In the July meeting, the ECB mainly focused on the technical details of the easing measures it announced in the previous month. What the market concerned the most was the constraints that the central bank would impose on banks as they attempt to recycle the proceeds of the TLTRO. President Draghi indicated that there wouldn’t be any constraint of this nature. Draghi also suggested that the aim of lowering the deposit rate into negative territory was to keep the corridor at 25 bps and to avoid any negative repercussions on interbank market volume that could follow any further narrowing. On the preparatory work related to outright purchases of ABS, he noted that a precondition for the ECB to launch such program is a reduction in regulatory capital requirements for financial institutions’ ABS holdings. Moreover, the ECB announced that it would reduce the frequency of its meetings to once every 6 weeks from January 2015 onward and it would publish regular accounts of the policy meetings.
The good news is that the conditions of the TLTROs for banks are not too strict and should be supportive for high participation. For banks that are already increasing their net lending to businesses and households (excluding mortgages), the benchmark will be the average lending in the 12 months to April 2014. This means that simply maintaining their efforts of the last few months will make them eligible to significant additional liquidity beyond their first allotment without any risk of forced early repayment. Banks that are reducing their net lending have to change their behavior as, by April 2015, their benchmark will be equal to their actual lending behavior in the 12 months to April 2014. In this case, these banks will be able to borrow from the ECB any net lending less negative than that. Still, by April 2016, in order not to be forced into early repayment of the entirety of their TLTRO take-up, they will have to show that their total lending since May 2014 exceeds this benchmark. The new operations carry no penalties (except for the reimbursement of the TLTROs liquidity borrowed in September 2016) for banks that miss the lending target.
Concerning the rate cut, especially the lowering of the deposit rate into negative territory, President suggested that this aimed at keeping the corridor at 25 bps and to avoid any negative repercussions on interbank market volume that could follow any further narrowing. Draghi also suggested some occasions where the deposit rate should return to 0%. According to him, the massive increase in the liquidity surplus during large scale QE could push Eonia permanently into negative territory at current rates. In this case, the deposit rate should be adjusted to 0% so as to avoid the negative implication on money market functioning from overnight rates consistently in negative territory.
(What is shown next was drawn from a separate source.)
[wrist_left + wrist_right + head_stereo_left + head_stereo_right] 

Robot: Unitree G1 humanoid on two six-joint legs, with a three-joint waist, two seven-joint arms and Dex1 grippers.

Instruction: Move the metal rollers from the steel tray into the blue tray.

The ECB decided to leave the interest rates unchanged in July, noting that the rates would stay where they are for an extended period of time. The central bank reiterated the commitment to using unconventional instruments should it become necessary to further address risks of too prolonged a period of low inflation and to safeguard the firm anchoring of inflation expectations over the medium to long term. Yet, the ECB currently sees both upside and downside risks to the outlook for price developments as limited and broadly balanced over the medium term. As we mentioned in the preview, the next step would likely be ABS purchases. Regarding this, the ECB noted that a precondition for the launch of such program. President Draghi indicated that the work on this program is “intensifying” but the central bank should be more comfortable if the regulatory framework on this asset class has changed.
Finally, the ECB announced that it would adjust the schedule of policy meetings to a 6-week beginning in January 2015. The central bank stated that it would publish regular accounts of the policy meeting but the format of these accounts has yet to be confirmed.